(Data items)
╭──
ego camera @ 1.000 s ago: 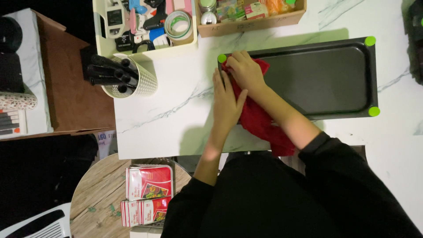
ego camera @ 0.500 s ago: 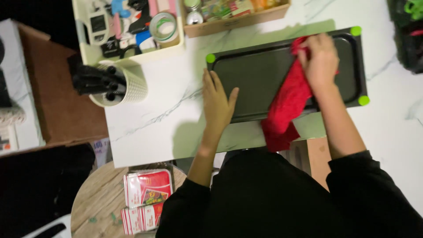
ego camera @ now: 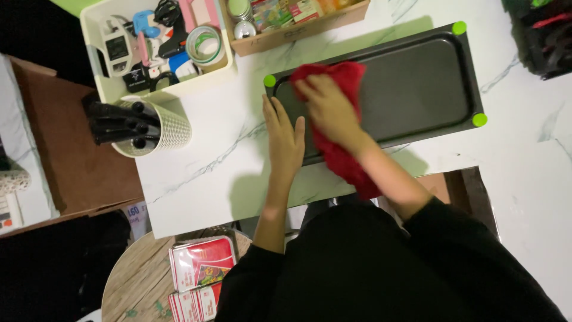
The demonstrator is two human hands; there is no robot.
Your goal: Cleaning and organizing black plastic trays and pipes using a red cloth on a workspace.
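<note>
A red cloth is pressed flat against the near-left part of a dark rectangular tray by the right hand. The fingers of that hand are spread a little apart and laid flat on the cloth rather than clamped around it; their tips are pointed towards the tray's left end. Part of the cloth is bunched just beyond the fingertips, and the rest is trailed back under the wrist, over the tray's near rim and off the edge of the table.

The left hand is laid palm down on the white marbled table, just beside the tray's left end. Its fingers are held straight and close together, with the thumb set apart and resting against the tray's near rim. Nothing is gripped by it. A green corner cap is seen just past the left fingertips; two more green caps are fitted at the tray's far end, well away from both hands.

Further out from the left fingers, a white perforated cup with black markers is stood on the table. Beyond it, a white bin of tape and small tools is placed, and beside that a cardboard box of small items.
</note>
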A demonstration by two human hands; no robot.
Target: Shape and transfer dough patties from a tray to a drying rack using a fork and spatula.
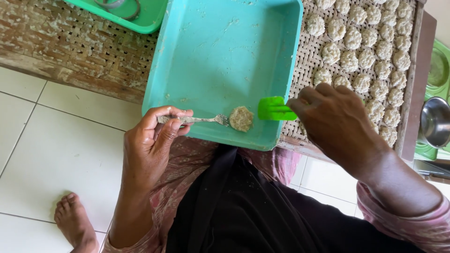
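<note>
My left hand (154,140) grips a metal fork (199,120) by its handle, with the tines touching a round beige dough lump (241,118) near the front edge of a teal plastic tray (220,51). A bright green flat scraper (274,109) is held in my right hand (335,119), its blade lying over the tray's right rim just beside the lump. Several rows of small shaped dough balls (370,47) lie on a woven bamboo mat (309,56) to the right.
A second green tray (150,21) with a metal ring sits at the top left on the worn woven rack (70,47). A steel bowl (436,122) stands at the far right. White floor tiles and my bare foot (75,222) lie below left.
</note>
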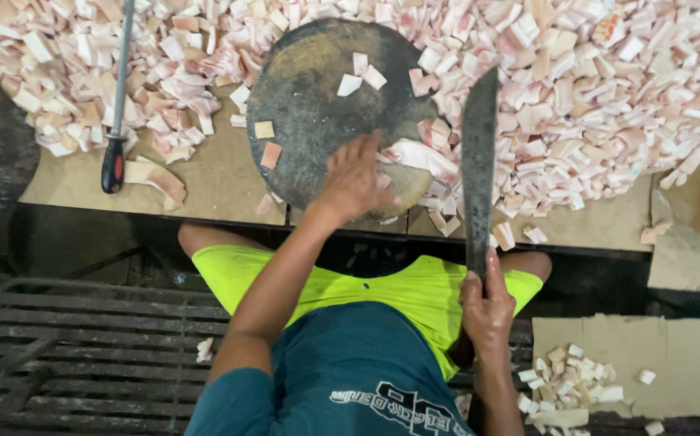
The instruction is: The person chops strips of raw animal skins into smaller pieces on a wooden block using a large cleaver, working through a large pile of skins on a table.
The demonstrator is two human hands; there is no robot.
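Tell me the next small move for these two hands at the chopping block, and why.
Probably bring the cleaver down onto the meat slab. The left hand already presses that uncut pink-and-white piece on the round wooden chopping block, while the right hand holds the blade raised just beside it. Keep the left fingers back from the edge, since they lie close to the blade's path.

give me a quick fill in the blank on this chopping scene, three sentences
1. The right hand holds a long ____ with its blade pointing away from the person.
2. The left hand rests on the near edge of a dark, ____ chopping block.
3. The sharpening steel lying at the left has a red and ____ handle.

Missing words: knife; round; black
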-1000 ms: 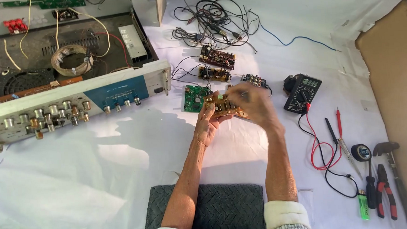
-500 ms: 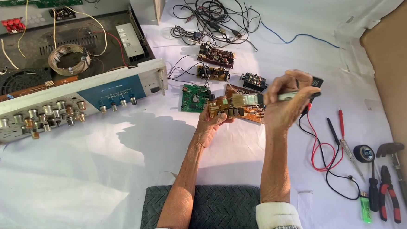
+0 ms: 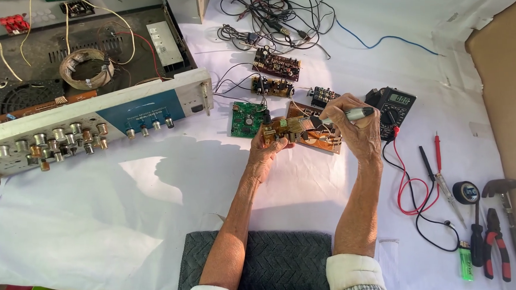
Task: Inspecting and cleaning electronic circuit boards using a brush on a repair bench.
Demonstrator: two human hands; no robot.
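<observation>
Brown circuit board (image 3: 304, 134) held by left hand (image 3: 268, 152) — right hand (image 3: 351, 128) brushing it.

Matt white cloth (image 3: 97, 230) over table, glossy metal knobs (image 3: 51, 138), brown cardboard (image 3: 511, 90)

Hard sunlight floods my white cloth-covered surface (image 3: 307, 183), nearly glaring, throwing dark crisp shadows at lower left, and everything stays sharp with slight edge bending.
</observation>
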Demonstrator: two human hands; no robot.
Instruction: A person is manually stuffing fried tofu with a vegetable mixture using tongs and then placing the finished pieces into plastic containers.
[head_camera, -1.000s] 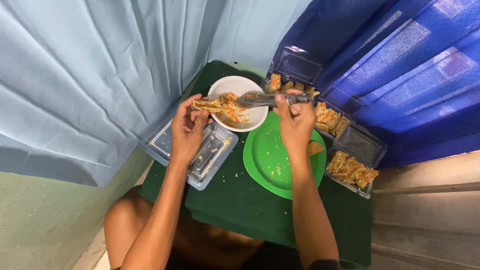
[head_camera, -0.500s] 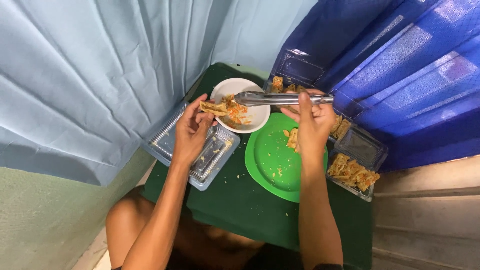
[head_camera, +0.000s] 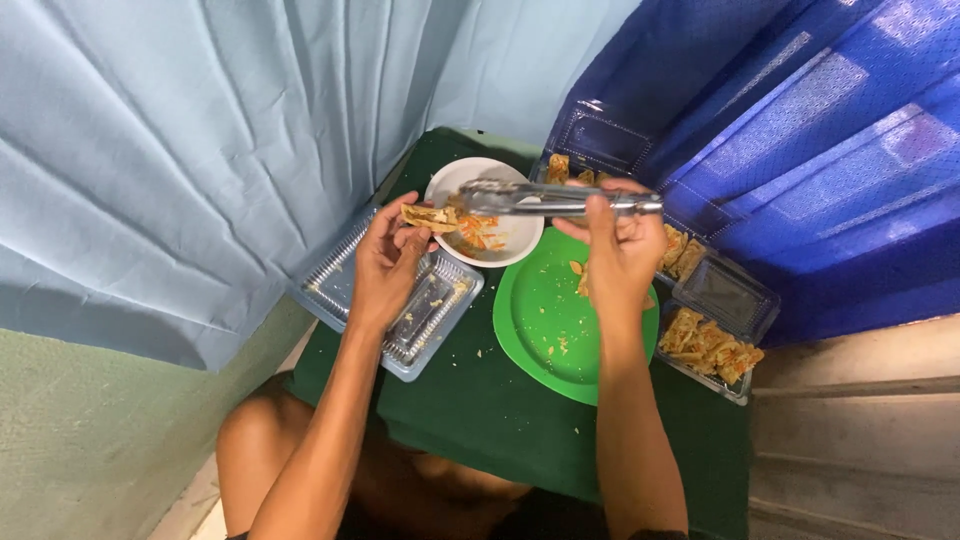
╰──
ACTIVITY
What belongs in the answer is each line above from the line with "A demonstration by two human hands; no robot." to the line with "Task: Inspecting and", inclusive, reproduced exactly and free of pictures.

SOLUTION TO THIS PROBLEM
A demonstration by two human hands; no robot.
Target: Shape and transfer dough patties from a tray to a drying rack using a fork and spatula.
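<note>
My left hand (154,140) grips a metal fork (199,120) by its handle, with the tines touching a round beige dough lump (241,118) near the front edge of a teal plastic tray (220,51). A bright green flat scraper (274,109) is held in my right hand (335,119), its blade lying over the tray's right rim just beside the lump. Several rows of small shaped dough balls (370,47) lie on a woven bamboo mat (309,56) to the right.
A second green tray (150,21) with a metal ring sits at the top left on the worn woven rack (70,47). A steel bowl (436,122) stands at the far right. White floor tiles and my bare foot (75,222) lie below left.
</note>
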The instruction is: The person chops strips of raw animal skins into smaller pieces on a wooden block using a large cleaver, working through a large pile of skins on a table.
The demonstrator is two human hands; there is no robot.
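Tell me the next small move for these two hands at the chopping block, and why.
Probably bring the cleaver down onto the meat slab. The left hand already presses that uncut pink-and-white piece on the round wooden chopping block, while the right hand holds the blade raised just beside it. Keep the left fingers back from the edge, since they lie close to the blade's path.

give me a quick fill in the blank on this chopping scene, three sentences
1. The right hand holds a long ____ with its blade pointing away from the person.
2. The left hand rests on the near edge of a dark, ____ chopping block.
3. The sharpening steel lying at the left has a red and ____ handle.

Missing words: knife; round; black
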-1000 ms: 
-500 ms: 
+0 ms: 
Task: Inspecting and cleaning electronic circuit boards using a brush on a repair bench.

What appears above is the full answer.